#### Data
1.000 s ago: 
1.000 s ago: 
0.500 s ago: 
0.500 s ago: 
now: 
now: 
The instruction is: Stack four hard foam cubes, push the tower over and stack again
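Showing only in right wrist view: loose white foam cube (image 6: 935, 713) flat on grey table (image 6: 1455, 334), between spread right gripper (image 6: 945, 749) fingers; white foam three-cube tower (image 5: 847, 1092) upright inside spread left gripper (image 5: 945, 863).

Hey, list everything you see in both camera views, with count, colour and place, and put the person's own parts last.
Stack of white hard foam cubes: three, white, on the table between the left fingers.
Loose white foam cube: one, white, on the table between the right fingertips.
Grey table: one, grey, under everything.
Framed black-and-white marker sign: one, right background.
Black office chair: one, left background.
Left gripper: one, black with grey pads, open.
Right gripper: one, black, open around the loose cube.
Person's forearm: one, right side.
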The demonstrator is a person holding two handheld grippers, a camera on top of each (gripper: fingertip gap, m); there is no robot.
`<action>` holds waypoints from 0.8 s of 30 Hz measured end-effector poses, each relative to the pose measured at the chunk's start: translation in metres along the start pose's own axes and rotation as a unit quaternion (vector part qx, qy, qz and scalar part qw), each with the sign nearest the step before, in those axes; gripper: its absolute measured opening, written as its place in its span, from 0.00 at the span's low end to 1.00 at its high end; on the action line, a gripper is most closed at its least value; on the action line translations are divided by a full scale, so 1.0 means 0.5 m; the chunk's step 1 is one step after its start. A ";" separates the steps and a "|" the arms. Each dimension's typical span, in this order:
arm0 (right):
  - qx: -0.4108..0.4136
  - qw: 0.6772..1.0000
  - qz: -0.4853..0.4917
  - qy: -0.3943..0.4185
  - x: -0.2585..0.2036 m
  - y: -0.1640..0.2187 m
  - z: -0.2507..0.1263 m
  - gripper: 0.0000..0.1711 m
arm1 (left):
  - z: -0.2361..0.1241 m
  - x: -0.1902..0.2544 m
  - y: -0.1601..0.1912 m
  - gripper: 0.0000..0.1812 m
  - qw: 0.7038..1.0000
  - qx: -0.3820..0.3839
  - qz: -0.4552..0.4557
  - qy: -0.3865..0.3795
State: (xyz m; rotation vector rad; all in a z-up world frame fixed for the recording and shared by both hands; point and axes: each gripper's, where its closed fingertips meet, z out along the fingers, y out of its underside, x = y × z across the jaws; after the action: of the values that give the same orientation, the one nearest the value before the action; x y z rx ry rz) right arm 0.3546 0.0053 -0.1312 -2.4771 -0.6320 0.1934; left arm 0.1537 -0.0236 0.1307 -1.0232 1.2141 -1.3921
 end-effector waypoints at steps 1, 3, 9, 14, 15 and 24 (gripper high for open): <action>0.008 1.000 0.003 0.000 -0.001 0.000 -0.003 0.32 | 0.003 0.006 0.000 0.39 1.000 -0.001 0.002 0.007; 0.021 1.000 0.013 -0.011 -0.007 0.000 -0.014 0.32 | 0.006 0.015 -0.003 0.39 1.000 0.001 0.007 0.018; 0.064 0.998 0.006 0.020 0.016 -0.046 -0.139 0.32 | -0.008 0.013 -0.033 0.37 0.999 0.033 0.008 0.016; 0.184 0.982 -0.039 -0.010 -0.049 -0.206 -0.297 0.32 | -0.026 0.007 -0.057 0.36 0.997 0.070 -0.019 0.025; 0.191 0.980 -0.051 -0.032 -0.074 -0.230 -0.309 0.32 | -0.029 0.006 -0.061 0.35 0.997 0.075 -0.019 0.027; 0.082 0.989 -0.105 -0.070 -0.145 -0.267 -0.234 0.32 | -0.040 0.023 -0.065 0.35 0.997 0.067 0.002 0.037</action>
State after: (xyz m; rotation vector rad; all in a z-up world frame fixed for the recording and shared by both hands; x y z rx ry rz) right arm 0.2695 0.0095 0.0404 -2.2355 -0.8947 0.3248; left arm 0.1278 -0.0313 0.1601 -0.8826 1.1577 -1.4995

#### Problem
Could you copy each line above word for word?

#### Task output
1.000 s ago: 
1.000 s ago: 
0.500 s ago: 
0.500 s ago: 
now: 
now: 
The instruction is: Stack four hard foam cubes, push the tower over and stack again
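Showing only in right wrist view: loose white foam cube (image 6: 935, 713) flat on grey table (image 6: 1455, 334), between spread right gripper (image 6: 945, 749) fingers; white foam three-cube tower (image 5: 847, 1092) upright inside spread left gripper (image 5: 945, 863).

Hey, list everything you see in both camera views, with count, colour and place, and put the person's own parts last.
Stack of white hard foam cubes: three, white, on the table between the left fingers.
Loose white foam cube: one, white, on the table between the right fingertips.
Grey table: one, grey, under everything.
Framed black-and-white marker sign: one, right background.
Black office chair: one, left background.
Left gripper: one, black with grey pads, open.
Right gripper: one, black, open around the loose cube.
Person's forearm: one, right side.
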The demonstrator is a person holding two handheld grippers, a camera on top of each (gripper: fingertip gap, m); there is no robot.
`<action>` holds waypoints from 0.8 s of 30 Hz measured end-effector poses, each relative to the pose measured at the chunk's start: translation in metres along the start pose's own axes and rotation as a unit quaternion (vector part qx, qy, qz and scalar part qw), each with the sign nearest the step before, in those axes; gripper: its absolute measured opening, written as its place in its span, from 0.00 at the span's low end to 1.00 at its high end; on the action line, a gripper is most closed at its least value; on the action line translations are divided by a full scale, so 1.0 means 0.5 m; the chunk's step 1 is one step after its start. A ";" separates the steps and a "|" the arms. Each dimension's typical span, in this order:
arm0 (right):
  - qx: -0.4108..0.4136
  - qw: 0.6772..1.0000
  - qz: -0.4853..0.4917
  - qy: -0.3943..0.4185
  - x: -0.2585..0.2036 m
  - y: -0.1640..0.2187 m
  - z: -0.2507..0.1263 m
  - gripper: 0.0000..0.1711 m
arm1 (left):
  - z: -0.2361..0.1241 m
  - x: -0.1902..0.2544 m
  - y: -0.1601..0.1912 m
  - gripper: 0.0000..0.1812 m
  - qw: 0.7038..1.0000
  - qx: -0.3820..0.3839
  - qz: -0.4552..0.4557
  - qy: -0.3865..0.3795
State: (xyz m; rotation vector rad; all in a z-up world frame fixed for the recording and shared by both hands; point and axes: each gripper's, where its closed fingertips meet, z out along the fingers, y out of its underside, x = y × z across the jaws; after the action: of the values that give the same orientation, the one nearest the value before the action; x y z rx ry rz) right arm 0.3546 0.0053 -0.1312 -2.4771 -0.6320 0.1934; left arm 0.1537 -0.0236 0.1307 -1.0232 1.2141 -1.3921
 end-effector waypoints at steps 1, 3, 9, 14, 15 and 24 (gripper high for open): <action>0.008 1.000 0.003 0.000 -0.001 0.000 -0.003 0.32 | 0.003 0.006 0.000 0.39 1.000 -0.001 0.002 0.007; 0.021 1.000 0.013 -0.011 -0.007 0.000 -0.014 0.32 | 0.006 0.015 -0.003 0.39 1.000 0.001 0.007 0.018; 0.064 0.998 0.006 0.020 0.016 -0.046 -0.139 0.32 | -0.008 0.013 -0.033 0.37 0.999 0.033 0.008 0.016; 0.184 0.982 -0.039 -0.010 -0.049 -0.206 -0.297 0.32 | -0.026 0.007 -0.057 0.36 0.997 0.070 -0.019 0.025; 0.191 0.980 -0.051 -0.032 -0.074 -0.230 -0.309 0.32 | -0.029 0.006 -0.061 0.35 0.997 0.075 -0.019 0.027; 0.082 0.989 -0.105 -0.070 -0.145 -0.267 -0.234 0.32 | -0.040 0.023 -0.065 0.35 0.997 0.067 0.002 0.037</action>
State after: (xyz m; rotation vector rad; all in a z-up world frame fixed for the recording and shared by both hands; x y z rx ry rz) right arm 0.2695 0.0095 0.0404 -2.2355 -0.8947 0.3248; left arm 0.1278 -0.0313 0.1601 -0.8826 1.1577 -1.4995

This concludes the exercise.